Ma se queste persone parlano, e appaiono, c’è un’enorme differenza. La differenza sta nel fatto che Murgia si può attaccare, ridicolizzare, intimidire, inchiodare alle sue contraddizioni, come è accaduto spesso e ancora accade in queste ore, dove si passa dai distinguo (certi lutti viscidi a base di «non sono d’accordo, ma di fronte alla morte…») ai presunti scheletri nell’armadio tirati fuori ad arte (parole di Murgia che si presumono non commendevoli, isolate e buttate in pasto agli odiatori).

Ma come si possono attaccare con violenza verbale tante persone, persone normali, che non sono artisti brillanti, ma sono cittadini, magari elettori di molti partiti diversi, magari elettori anche dei partiti di destra?

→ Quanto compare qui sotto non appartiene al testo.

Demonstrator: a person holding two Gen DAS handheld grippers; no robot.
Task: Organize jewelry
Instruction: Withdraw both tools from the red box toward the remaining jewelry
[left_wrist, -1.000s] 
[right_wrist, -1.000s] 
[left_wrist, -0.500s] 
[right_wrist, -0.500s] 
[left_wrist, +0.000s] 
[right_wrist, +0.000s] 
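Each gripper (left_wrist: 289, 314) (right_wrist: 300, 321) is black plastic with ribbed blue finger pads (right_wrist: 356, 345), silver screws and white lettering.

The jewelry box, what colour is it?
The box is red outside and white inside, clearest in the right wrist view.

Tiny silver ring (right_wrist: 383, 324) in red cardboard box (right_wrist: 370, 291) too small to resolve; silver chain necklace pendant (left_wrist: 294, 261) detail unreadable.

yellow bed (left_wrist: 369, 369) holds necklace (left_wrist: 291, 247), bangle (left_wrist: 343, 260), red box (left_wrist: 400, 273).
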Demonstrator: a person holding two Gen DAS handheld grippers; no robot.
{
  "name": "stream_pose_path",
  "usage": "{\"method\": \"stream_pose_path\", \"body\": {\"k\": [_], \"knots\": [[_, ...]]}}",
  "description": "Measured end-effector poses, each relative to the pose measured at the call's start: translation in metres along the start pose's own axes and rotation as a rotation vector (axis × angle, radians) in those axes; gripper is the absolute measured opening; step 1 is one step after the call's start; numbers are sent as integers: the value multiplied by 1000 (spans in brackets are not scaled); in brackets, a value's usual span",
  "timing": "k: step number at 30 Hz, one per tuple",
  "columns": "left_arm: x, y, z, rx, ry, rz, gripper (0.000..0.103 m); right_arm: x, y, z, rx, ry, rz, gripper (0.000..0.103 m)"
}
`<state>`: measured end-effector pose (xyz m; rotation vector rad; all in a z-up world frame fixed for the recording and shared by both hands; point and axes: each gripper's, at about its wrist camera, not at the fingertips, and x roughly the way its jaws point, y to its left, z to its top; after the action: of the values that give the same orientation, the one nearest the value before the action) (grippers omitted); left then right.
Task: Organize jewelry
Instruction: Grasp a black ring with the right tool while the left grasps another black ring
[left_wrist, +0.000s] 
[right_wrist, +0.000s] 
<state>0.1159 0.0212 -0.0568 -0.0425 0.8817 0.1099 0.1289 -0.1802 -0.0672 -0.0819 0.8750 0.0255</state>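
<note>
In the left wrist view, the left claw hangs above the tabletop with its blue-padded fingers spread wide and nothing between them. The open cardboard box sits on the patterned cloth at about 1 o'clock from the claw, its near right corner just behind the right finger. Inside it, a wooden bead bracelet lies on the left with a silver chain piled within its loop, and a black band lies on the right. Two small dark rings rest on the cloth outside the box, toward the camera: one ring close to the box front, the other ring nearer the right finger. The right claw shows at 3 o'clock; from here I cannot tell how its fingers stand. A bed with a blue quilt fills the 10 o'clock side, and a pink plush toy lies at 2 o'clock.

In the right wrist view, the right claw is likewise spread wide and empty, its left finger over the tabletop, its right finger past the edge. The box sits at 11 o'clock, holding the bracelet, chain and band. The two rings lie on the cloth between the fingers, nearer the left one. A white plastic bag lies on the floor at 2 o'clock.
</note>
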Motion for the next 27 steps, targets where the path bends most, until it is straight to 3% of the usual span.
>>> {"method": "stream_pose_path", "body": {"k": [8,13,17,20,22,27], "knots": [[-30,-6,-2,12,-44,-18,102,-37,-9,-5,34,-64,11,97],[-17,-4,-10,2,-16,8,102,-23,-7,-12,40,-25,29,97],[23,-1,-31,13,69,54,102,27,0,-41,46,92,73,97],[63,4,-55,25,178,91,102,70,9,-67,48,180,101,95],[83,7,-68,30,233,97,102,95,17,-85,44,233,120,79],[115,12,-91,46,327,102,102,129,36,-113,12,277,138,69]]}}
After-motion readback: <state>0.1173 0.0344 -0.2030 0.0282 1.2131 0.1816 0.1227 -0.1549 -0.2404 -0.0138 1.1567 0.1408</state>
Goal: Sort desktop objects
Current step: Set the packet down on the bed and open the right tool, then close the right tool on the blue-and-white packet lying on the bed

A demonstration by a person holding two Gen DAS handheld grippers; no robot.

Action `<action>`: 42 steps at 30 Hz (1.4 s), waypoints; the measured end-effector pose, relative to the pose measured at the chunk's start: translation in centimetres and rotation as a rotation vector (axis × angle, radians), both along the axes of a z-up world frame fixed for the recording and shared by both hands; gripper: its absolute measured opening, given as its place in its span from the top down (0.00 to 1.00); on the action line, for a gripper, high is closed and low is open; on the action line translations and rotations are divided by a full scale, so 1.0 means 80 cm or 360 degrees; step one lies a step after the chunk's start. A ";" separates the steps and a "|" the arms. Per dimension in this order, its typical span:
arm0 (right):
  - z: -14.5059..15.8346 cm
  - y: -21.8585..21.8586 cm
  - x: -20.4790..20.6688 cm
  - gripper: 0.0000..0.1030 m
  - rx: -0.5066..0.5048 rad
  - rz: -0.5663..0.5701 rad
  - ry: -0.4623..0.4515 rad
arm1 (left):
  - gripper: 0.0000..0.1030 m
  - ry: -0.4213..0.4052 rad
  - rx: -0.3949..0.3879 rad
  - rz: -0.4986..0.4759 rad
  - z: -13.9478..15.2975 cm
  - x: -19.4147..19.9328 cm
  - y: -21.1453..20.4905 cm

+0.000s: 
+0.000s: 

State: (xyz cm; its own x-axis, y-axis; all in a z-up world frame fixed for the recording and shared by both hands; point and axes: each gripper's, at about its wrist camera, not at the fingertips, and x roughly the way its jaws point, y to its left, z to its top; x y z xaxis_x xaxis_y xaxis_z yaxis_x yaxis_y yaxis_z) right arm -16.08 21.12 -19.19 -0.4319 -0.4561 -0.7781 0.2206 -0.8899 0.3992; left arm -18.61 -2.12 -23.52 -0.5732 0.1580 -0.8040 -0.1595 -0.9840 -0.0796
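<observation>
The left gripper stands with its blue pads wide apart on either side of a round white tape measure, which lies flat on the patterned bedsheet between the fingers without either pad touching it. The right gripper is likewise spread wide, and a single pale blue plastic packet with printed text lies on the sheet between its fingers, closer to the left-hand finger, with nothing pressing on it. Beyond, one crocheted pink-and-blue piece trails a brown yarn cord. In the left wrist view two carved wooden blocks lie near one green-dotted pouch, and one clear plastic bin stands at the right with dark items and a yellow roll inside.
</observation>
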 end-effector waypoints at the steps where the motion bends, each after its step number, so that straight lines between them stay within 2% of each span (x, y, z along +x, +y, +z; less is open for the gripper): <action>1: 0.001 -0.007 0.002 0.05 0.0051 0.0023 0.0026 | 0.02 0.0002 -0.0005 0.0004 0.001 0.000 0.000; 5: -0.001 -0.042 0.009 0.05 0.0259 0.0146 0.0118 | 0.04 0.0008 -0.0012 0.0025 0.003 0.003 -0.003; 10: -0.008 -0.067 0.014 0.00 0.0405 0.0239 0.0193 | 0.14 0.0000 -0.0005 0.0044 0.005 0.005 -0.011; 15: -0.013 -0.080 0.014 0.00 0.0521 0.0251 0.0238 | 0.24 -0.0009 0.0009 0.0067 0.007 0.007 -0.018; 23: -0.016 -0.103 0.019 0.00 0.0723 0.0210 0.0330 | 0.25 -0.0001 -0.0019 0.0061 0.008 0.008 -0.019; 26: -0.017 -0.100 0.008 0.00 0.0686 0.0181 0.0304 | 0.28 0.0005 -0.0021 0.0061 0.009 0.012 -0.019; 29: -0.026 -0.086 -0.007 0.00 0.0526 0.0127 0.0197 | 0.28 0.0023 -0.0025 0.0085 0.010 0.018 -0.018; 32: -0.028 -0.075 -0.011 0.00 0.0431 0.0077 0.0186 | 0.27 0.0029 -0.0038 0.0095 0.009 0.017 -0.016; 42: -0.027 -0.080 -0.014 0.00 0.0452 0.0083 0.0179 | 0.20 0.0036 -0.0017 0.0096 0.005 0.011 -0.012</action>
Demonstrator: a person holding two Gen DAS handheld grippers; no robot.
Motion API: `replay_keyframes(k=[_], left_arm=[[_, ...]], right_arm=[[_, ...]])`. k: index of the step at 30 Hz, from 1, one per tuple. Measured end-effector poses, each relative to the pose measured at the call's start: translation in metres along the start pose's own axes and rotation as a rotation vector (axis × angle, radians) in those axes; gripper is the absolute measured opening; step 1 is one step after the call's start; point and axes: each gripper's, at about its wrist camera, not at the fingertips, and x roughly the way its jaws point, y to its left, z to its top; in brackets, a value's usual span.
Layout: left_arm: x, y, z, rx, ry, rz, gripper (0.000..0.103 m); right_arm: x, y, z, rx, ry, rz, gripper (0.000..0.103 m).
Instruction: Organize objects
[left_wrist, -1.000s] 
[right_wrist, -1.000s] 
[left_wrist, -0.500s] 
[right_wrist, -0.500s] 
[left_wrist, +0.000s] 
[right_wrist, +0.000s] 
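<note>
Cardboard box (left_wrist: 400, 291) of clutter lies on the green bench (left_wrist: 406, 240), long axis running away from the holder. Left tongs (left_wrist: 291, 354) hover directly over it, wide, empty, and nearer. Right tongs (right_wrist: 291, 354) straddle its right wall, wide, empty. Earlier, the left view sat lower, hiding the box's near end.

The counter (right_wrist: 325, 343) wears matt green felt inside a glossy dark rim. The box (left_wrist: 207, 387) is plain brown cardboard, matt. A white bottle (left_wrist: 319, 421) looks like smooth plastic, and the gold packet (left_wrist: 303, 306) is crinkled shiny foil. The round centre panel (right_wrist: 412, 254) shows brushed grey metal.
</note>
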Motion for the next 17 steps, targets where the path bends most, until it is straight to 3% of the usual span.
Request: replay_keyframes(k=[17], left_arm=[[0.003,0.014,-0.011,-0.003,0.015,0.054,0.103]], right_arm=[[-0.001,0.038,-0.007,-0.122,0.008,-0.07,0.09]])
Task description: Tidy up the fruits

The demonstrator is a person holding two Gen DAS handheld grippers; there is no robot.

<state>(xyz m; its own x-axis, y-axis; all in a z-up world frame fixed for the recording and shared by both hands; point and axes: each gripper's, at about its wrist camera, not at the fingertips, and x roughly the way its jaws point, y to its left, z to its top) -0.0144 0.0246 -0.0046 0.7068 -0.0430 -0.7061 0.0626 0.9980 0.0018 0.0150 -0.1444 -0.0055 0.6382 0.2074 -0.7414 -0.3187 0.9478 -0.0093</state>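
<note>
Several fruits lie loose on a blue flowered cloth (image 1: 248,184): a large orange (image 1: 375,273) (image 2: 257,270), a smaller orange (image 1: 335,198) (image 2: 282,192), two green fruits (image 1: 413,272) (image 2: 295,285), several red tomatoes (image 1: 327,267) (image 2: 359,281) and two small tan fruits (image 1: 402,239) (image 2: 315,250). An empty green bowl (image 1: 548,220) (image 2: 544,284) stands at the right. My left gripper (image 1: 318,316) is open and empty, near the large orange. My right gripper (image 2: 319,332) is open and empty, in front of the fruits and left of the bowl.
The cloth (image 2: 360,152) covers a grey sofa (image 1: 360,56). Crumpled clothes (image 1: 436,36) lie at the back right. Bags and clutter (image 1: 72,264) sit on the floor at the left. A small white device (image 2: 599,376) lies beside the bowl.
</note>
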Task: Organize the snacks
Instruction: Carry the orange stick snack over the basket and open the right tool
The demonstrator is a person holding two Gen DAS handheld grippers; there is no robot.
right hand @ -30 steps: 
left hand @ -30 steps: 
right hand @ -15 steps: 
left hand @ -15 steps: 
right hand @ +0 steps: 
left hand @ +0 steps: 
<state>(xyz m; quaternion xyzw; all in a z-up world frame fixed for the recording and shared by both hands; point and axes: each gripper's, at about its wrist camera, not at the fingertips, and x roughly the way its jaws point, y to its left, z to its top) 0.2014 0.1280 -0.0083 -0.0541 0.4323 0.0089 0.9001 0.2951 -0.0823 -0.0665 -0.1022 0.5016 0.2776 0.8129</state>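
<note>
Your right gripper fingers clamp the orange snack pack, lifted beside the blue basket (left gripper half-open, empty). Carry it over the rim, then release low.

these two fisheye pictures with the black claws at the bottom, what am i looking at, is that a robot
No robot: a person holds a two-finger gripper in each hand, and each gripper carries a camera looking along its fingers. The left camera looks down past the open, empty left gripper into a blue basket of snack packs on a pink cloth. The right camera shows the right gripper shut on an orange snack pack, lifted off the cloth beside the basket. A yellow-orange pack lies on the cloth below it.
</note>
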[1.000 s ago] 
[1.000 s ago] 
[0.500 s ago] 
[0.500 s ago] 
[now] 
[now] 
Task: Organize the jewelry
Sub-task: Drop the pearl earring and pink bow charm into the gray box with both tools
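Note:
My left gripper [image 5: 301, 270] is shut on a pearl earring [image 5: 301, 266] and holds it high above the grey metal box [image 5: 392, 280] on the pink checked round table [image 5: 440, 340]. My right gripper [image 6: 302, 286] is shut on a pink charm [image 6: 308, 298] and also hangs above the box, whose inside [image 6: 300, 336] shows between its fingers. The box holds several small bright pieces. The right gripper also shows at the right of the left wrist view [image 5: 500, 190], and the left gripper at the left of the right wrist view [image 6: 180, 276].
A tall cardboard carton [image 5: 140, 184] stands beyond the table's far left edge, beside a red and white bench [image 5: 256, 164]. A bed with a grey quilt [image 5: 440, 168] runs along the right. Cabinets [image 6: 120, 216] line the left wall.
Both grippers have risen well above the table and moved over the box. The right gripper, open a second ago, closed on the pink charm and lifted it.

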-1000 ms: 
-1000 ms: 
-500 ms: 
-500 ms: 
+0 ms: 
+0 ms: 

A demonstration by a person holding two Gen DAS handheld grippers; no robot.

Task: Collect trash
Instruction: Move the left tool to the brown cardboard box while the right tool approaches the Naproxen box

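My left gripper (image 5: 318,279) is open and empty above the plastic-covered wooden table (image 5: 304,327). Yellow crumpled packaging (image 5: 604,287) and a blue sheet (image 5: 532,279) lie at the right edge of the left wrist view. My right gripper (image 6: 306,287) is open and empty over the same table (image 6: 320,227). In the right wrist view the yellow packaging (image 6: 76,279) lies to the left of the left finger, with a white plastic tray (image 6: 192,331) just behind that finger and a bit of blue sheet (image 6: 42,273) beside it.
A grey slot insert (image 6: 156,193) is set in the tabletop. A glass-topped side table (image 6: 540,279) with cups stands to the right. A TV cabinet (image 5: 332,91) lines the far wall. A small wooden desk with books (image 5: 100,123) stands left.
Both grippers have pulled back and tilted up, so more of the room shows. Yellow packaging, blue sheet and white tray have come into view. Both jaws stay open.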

La forza che a Murgia è mancata ce l’avremmo avuta tutti noi, che l’abbiamo lasciata sola. Peraltro, se le cose fossero andate così, forse sarebbe accaduta anche un’altra cosa che, nonostante tutto, Murgia non è riuscita a fare. Sarebbe successo che i temi dell’influenza di Murgia sarebbero usciti veramente al di fuori, al di là di una cerchia, per quanto ampia, di persone che naturalmente li potevano condividere.

E forse l’incisività di certe provocazioni, di certe messe in discussione, di certi suggerimenti sarebbe aumentata esponenzialmente, tramutando una pur salutare discussione disintermediata, ma ancora nella bolla, in una vera e propria discussione pubblica. 

Il sogno

L’augurio migliore che si può fare dopo il funerale di Murgia non è che qualcuno prenda il suo posto, che ci sia ancora un’altra incarnazione dell’intellettuale solo contro il potere. L’augurio migliore è che questo paese abbia finalmente i cittadini che gli servono e la discussione pubblica che gli è mancata.

Il sogno migliore è simile a quello che chiude Buongiorno, notte di Bellocchio. Là Moro sfugge alla sua morte annunciata, qui Murgia scampa alla malattia, e invecchia vedendo un paese diverso, dove lei può solo scrivere i suoi romanzi, e i temi della sua lotta vengono difesi, agitati, discussi dai suoi concittadini, ognuno a suo modo, ognuno con il suo piccolo contributo. Questa notte è questo che vorremmo sognare.